→ **WORK TO BE COMPLETED**
Every line of the material should be output exactly as written.

Start of Block

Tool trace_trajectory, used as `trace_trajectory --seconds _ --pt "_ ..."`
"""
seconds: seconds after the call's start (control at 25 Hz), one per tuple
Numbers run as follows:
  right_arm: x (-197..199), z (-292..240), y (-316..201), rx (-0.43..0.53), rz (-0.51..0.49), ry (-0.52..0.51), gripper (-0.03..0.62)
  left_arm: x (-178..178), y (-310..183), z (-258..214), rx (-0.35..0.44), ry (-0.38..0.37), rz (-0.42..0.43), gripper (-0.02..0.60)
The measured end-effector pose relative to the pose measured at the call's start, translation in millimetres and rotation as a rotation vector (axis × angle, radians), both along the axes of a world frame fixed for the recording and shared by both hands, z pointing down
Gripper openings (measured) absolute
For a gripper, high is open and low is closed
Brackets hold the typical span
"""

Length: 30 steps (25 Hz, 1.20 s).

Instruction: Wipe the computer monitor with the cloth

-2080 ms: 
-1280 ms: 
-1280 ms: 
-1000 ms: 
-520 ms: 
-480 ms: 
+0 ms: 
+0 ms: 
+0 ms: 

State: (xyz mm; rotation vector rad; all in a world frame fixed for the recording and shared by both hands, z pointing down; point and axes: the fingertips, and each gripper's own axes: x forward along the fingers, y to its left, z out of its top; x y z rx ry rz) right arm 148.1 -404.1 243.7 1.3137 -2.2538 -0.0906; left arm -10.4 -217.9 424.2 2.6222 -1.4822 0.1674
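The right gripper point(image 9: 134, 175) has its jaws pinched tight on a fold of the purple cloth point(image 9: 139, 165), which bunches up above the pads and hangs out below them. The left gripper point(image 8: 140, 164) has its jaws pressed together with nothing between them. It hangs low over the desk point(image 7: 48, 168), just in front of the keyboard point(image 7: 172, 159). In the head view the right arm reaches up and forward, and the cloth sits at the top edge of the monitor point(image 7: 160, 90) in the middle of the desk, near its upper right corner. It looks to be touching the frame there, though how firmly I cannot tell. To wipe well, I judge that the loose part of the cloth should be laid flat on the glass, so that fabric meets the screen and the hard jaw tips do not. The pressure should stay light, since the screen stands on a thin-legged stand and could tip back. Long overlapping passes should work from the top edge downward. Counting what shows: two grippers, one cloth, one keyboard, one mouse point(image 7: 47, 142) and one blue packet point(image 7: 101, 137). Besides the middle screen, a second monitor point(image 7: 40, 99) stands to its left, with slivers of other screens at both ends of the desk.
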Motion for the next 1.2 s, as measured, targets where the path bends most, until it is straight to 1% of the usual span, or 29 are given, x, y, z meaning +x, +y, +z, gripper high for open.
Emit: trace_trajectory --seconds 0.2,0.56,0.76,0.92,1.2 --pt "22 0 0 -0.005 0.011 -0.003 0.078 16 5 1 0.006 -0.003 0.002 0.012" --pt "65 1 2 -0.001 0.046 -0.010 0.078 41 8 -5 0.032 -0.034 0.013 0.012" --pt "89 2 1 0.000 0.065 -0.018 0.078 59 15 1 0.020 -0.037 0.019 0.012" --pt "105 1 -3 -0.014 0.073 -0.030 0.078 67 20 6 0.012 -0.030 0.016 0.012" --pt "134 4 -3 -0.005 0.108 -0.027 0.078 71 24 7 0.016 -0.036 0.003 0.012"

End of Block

→ **RESPONSE**
Tool trace_trajectory, used as `trace_trajectory --seconds _ --pt "_ ..."`
"""
seconds: seconds after the call's start (control at 25 Hz), one per tuple
Numbers run as follows:
  right_arm: x (-197..199), z (-292..240), y (-316..201), rx (-0.43..0.53), rz (-0.51..0.49), ry (-0.52..0.51), gripper (-0.03..0.62)
  left_arm: x (-178..178), y (-310..183), z (-258..214), rx (-0.35..0.44), ry (-0.38..0.37), rz (-0.42..0.43), gripper (-0.02..0.60)
The measured end-effector pose relative to the pose measured at the call's start, translation in millimetres and rotation as a rotation vector (axis × angle, radians), both along the axes of a world frame fixed for the recording and shared by both hands, z pointing down
Gripper openings (measured) absolute
For a gripper, high is open and low is closed
Brackets hold the typical span
"""

Length: 30 steps (25 Hz, 1.20 s).

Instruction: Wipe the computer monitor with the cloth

-2080 ms: 
-1280 ms: 
-1280 ms: 
-1000 ms: 
-520 ms: 
-480 ms: 
+0 ms: 
+0 ms: 
+0 ms: 

State: (xyz mm; rotation vector rad; all in a world frame fixed for the recording and shared by both hands, z pointing down; point and axes: the fingertips, and each gripper's own axes: x forward along the fingers, y to its left, z out of its top; x y z rx ry rz) right arm 148.1 -404.1 243.7 1.3137 -2.2538 -0.0906; left arm -10.4 -217.9 424.2 2.6222 -1.4822 0.1674
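The right gripper point(image 9: 134, 175) has its jaws pinched tight on a fold of the purple cloth point(image 9: 139, 165), which bunches up above the pads and hangs out below them. The left gripper point(image 8: 140, 164) has its jaws pressed together with nothing between them. It hangs low over the desk point(image 7: 48, 168), just in front of the keyboard point(image 7: 172, 159). In the head view the right arm reaches up and forward, and the cloth sits at the top edge of the monitor point(image 7: 160, 90) in the middle of the desk, near its upper right corner. It looks to be touching the frame there, though how firmly I cannot tell. To wipe well, I judge that the loose part of the cloth should be laid flat on the glass, so that fabric meets the screen and the hard jaw tips do not. The pressure should stay light, since the screen stands on a thin-legged stand and could tip back. Long overlapping passes should work from the top edge downward. Counting what shows: two grippers, one cloth, one keyboard, one mouse point(image 7: 47, 142) and one blue packet point(image 7: 101, 137). Besides the middle screen, a second monitor point(image 7: 40, 99) stands to its left, with slivers of other screens at both ends of the desk.
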Motion for the next 1.2 s, as measured, targets where the path bends most, until it is straight to 1% of the usual span, or 29 are given, x, y, z meaning +x, +y, +z, gripper high for open.
Emit: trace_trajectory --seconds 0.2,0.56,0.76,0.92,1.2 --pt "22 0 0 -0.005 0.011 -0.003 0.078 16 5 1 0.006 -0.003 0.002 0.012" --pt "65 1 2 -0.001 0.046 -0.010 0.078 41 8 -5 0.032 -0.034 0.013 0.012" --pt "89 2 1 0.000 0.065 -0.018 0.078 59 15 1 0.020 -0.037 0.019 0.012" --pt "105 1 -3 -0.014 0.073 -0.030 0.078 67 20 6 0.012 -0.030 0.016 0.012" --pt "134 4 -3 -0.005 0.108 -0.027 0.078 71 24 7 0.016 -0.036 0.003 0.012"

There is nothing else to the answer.